## Collected data entries
───

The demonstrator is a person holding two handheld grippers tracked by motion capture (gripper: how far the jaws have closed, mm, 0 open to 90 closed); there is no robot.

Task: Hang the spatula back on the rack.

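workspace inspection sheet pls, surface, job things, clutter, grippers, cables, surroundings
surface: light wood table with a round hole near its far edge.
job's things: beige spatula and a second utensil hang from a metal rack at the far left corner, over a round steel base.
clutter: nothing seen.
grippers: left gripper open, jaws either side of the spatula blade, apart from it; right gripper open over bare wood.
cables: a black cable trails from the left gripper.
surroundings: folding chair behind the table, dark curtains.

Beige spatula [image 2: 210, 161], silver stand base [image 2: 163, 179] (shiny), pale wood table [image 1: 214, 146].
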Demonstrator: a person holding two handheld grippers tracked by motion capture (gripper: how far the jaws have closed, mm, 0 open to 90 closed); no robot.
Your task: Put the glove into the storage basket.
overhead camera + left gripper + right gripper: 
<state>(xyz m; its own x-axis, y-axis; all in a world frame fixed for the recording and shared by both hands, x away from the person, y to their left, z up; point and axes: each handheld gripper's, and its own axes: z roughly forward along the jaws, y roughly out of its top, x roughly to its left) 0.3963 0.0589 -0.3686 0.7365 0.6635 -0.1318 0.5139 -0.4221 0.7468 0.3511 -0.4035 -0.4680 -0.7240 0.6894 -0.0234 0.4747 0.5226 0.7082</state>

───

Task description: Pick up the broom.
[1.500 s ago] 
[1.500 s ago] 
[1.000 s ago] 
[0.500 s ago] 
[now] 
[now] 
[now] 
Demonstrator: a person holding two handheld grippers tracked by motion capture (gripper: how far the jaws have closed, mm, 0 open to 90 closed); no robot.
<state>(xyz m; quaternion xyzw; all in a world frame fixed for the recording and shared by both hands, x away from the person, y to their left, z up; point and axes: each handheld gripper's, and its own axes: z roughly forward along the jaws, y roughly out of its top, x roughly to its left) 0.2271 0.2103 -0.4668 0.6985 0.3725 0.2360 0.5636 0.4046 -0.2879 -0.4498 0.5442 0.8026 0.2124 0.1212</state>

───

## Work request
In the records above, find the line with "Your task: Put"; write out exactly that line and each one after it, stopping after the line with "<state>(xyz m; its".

## Problem solution
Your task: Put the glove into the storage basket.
overhead camera + left gripper + right gripper: 
<state>(xyz m; its own x-axis, y-axis; all in a world frame fixed for the recording and shared by both hands, x away from the person, y to their left, z up; point and axes: each handheld gripper's, and its own axes: z roughly forward along the jaws, y roughly out of its top, x roughly to its left) 0.3963 0.0589 -0.3686 0.7365 0.6635 -0.1318 0.5139 -0.4221 0.7468 0.3511 -0.4035 -0.4680 -0.7240 0.6894 -0.0234 0.4747 0.5226 0.7082</state>

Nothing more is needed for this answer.